Une enquête menée auprès de 100 cliniciens a montré que le taux de maîtrise totale des nausées et des vomissements chez les patients recevant une chimiothérapie à base de cisplatine ou d’oxaliplatine se situait entre 53 et 54 % avant l’adoption des lignes directrices de la MASCC. Or il est passé à plus de 80 % après que les cliniciens eurent commencé à suivre ces recommandations (Tableau 1).
Une analyse économique a effectivement démontré que l’adoption des lignes directrices a généré des coûts équivalents, voire inférieurs, à ceux des pratiques en vigueur avant leur adoption.
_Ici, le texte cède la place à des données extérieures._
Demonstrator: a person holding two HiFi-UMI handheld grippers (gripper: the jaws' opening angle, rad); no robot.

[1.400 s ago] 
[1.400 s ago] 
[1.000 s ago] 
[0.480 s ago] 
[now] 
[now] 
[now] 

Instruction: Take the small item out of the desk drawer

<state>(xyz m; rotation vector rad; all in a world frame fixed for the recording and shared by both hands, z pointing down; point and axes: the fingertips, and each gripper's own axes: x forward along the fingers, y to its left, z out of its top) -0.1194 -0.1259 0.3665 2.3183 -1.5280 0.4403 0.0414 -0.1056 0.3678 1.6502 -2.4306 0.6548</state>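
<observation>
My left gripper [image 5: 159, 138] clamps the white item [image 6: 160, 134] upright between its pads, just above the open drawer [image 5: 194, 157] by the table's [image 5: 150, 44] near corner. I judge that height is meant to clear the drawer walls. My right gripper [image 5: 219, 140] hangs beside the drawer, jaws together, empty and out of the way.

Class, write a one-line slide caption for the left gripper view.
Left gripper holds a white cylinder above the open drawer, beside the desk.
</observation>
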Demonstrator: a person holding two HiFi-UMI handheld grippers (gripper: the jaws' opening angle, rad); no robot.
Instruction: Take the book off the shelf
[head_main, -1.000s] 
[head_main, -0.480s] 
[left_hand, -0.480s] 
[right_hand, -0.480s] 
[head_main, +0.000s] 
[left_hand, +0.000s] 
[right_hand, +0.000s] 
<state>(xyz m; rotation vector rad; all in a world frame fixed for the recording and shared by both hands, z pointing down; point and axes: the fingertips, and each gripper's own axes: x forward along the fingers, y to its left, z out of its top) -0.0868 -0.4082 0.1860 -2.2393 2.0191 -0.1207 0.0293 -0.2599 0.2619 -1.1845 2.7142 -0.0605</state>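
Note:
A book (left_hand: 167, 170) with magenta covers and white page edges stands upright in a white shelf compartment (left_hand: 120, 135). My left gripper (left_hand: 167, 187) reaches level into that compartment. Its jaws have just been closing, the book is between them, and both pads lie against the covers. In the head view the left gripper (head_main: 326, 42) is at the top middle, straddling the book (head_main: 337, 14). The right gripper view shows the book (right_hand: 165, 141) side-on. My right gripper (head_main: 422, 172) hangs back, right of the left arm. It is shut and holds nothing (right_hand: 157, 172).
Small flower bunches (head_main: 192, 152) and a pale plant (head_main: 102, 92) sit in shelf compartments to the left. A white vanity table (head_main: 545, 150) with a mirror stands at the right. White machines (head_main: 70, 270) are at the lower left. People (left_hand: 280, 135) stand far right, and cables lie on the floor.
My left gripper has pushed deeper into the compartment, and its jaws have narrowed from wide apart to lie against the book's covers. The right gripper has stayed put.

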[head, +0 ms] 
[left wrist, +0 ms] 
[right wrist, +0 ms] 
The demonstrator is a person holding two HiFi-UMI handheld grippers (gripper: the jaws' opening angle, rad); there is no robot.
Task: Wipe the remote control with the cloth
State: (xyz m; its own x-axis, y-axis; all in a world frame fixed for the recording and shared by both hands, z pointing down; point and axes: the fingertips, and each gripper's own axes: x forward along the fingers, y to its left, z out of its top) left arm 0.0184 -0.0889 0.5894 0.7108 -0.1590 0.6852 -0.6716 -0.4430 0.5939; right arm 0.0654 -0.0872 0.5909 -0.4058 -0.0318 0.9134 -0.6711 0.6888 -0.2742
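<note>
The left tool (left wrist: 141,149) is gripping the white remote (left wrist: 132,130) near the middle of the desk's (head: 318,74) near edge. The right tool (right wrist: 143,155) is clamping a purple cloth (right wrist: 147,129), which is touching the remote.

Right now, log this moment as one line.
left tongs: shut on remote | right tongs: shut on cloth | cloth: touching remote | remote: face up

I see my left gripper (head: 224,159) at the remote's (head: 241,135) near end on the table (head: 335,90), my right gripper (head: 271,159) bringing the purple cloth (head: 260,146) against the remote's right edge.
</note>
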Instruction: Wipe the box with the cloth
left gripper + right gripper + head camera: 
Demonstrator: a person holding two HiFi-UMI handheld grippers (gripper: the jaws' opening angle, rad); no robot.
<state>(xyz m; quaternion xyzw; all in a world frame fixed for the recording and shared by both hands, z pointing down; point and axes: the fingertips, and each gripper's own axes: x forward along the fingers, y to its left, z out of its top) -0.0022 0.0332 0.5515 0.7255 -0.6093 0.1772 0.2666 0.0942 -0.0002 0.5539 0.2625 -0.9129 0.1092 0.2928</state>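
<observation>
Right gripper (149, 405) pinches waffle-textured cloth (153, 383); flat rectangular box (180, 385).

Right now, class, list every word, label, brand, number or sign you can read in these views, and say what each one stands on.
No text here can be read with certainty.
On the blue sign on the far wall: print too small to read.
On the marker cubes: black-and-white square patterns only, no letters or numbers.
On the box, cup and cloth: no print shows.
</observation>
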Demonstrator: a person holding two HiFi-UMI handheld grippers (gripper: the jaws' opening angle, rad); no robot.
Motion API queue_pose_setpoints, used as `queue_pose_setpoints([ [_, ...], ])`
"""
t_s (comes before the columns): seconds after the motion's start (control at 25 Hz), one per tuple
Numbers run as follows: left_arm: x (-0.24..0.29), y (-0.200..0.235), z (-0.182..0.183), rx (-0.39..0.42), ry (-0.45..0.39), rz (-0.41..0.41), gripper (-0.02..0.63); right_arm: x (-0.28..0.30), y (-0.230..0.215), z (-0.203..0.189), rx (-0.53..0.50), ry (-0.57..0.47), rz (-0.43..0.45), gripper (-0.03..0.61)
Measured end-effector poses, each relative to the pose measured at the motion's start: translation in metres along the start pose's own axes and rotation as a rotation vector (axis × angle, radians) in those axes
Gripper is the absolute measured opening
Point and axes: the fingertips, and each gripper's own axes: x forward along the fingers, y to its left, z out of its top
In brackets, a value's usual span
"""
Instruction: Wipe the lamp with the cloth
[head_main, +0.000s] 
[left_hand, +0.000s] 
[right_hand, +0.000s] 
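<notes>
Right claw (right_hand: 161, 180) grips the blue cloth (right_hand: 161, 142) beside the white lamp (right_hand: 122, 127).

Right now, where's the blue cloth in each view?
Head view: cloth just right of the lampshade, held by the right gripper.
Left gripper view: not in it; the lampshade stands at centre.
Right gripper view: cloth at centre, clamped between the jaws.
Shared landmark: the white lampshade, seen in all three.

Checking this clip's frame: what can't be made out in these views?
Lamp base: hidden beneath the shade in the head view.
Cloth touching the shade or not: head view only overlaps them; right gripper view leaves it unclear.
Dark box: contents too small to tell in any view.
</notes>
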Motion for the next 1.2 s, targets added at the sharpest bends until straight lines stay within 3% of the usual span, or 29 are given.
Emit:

« La question est de savoir si nous allons pratiquer une médecine factuelle ou non. Nous disposons des moyens nécessaires pour éliminer les nausées et les vomissements provoqués par la chimiothérapie. Pourquoi voudrions-nous que la qualité de vie de nos patients ait à souffrir des effets de ces réactions indésirables ? La non-utilisation des traitements antiémétiques ne se justifie pas sur le plan économique. Une analyse économique a effectivement démontré que l’adoption des lignes directrices a généré des coûts équivalents, voire inférieurs, à ceux des pratiques en vigueur avant leur adoption. Par ailleurs, des études ont révélé que les associations d’agents antiémétiques efficaces comprenant un inhibiteur des récepteurs de la NK1 ont un effet nul sur les coûts et pourraient même permettre de réaliser des économies. Il se peut que grâce aux traitements prophylactiques dirigés contre les nausées et les vomissements provoqués par la chimiothérapie, nous n’ayons pas besoin d’avoir recours plus tard à des médicaments beaucoup plus chers comme les facteurs de croissance », a déclaré le docteur Gralla.
Résumé
Pour conclure, le docteur Gralla a ajouté : « Le traitement antiémétique reste au centre des soins opposés au cancer. En maîtrisant efficacement les nausées et les vomissements provoqués par la chimiothérapie, on préserve la qualité de vie des patients, on peut traiter ces derniers en clinique externe en toute sûreté, on peut atténuer ou éliminer les symptômes et les effets indésirables, et enfin on peut accroître l’utilisation des agents anticancéreux les plus efficaces. La présence de nouveaux agents antiémétiques sur le marché et les essais cliniques menés récemment nous portent à croire qu’il est possible de combattre beaucoup mieux les vomissements à brève échéance et les vomissements à distance. Cette plus grande maîtrise est concevable grâce à la mise au point d’agents qui ciblent des récepteurs expressément impliqués dans le vomissement et à l’adoption des recommandations des lignes directrices cliniques mettant l’accent sur des stratégies factuelles visant à prévenir les nausées et les vomissements provoqués par la chimiothérapie ».